# Nathan's Extension



## taddy1340 (Dec 10, 2004)

So Twins fans...how say you about his extension? He seems to be a good closer.


----------



## KEN W (Feb 22, 2002)

I'm all for it.Not out of line and now he can't leave.If Twins are out of the pennant race by the end of July they can make a trade.


----------



## Shu (Oct 21, 2003)

Good deal, glad to keep him. Now the question is how many save opportunities will he have?


----------



## djleye (Nov 14, 2002)

I think that Ken hit the nail on the head. They are going to trade him come trading deadline time. They will be out of the race and now he no longer will be a rented player to whoever trades for him, he will be worth much more in trade since he will be with that team longer once they get him.
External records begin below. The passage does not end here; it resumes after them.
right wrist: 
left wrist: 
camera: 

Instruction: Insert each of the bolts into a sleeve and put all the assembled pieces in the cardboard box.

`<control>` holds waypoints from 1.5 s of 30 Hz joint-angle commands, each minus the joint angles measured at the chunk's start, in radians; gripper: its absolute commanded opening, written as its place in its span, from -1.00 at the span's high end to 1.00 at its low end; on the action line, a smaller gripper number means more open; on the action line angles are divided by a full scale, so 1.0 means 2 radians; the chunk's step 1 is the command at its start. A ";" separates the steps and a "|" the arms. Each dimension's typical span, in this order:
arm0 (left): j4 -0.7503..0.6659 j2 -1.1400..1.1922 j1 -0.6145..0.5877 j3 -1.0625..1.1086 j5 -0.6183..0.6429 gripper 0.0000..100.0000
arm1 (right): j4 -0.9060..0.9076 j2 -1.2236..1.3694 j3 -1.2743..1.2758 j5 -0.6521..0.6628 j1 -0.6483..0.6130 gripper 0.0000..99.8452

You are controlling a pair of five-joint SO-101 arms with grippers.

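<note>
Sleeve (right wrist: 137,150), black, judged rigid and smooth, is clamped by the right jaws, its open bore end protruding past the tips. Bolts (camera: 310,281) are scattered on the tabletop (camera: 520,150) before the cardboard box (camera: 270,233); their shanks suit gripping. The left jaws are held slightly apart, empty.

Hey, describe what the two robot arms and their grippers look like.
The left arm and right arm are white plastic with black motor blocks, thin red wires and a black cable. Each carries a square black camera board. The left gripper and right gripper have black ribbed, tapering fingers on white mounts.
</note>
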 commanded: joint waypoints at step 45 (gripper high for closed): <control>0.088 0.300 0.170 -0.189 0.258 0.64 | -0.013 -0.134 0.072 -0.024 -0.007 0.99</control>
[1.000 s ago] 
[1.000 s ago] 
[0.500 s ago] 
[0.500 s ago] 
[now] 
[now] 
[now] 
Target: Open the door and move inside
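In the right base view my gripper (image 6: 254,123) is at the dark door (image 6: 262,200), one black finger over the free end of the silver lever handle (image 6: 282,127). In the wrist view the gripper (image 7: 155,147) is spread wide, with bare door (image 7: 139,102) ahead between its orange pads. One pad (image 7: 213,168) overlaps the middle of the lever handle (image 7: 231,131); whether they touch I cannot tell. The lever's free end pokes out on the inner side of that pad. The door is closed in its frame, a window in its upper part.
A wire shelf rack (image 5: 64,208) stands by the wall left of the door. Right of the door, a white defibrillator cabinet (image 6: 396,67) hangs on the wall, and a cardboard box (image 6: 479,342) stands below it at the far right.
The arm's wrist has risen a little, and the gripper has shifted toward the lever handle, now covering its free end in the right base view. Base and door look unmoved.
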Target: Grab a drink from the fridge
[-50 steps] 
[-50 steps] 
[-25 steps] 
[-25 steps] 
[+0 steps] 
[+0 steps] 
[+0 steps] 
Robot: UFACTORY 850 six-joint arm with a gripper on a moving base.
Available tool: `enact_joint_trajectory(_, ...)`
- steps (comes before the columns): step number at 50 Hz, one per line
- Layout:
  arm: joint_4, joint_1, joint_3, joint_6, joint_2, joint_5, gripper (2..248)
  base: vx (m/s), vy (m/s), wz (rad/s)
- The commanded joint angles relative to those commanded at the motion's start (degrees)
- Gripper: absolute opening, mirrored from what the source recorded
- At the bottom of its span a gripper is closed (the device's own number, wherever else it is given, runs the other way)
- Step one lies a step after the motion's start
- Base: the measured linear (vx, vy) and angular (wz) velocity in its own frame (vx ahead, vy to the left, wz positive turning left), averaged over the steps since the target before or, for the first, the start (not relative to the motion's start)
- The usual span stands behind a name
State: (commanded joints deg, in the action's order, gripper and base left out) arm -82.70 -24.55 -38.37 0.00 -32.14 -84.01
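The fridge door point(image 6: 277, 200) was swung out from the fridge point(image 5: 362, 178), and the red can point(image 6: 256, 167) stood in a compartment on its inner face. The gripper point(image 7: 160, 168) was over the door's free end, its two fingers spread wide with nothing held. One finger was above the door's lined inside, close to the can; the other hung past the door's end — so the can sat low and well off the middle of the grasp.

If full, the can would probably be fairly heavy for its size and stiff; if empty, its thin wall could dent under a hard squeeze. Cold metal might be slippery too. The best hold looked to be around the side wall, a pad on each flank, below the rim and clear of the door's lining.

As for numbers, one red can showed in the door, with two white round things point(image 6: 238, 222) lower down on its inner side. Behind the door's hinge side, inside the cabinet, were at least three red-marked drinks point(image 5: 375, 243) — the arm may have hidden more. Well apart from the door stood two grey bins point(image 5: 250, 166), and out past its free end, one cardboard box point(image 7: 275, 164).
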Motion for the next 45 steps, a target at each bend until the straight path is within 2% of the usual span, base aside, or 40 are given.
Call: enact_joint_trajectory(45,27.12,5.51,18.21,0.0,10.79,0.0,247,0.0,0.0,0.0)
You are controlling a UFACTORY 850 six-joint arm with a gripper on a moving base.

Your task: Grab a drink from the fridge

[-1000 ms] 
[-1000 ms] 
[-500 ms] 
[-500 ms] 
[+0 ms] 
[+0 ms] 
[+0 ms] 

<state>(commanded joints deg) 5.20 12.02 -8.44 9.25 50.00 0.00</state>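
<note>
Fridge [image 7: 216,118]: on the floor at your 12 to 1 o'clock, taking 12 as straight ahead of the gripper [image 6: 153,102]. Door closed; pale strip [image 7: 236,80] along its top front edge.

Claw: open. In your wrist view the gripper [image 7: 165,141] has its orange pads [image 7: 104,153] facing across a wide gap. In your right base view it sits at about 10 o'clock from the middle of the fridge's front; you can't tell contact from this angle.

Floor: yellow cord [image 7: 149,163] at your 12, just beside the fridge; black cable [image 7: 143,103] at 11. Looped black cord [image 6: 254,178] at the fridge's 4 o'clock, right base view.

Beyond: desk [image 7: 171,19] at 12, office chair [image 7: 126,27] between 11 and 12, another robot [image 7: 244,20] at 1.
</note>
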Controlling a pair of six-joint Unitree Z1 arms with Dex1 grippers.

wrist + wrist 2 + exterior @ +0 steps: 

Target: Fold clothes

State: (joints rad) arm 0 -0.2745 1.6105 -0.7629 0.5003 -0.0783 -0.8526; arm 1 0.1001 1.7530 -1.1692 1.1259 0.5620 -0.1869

I hope I am wrong that they will be out of he race by then, but realistically, I cannot see them competing with the Kitties and the tribe uke: 
If they would have signed Tori this way he could have been traded to a contender then as well.


----------



## KEN W (Feb 22, 2002)

Even though they say they aren't.....I think they are building a young team to compete when the new stadium opens.Starting pitching is just to young to make them a contender right now.Hope they surprise me.


----------



## taddy1340 (Dec 10, 2004)

I never thought of the trade possibility...good point.


----------



## djleye (Nov 14, 2002)

taddy1340 said:


> I never thought of the trade possibility...good point.


That's 'cause you are a Packer fan.......You don't think. STick around, we'll edumacate you Mike!!!!! :lol: :wink:


----------



## KEN W (Feb 22, 2002)

Mike are you a Twins fan?


----------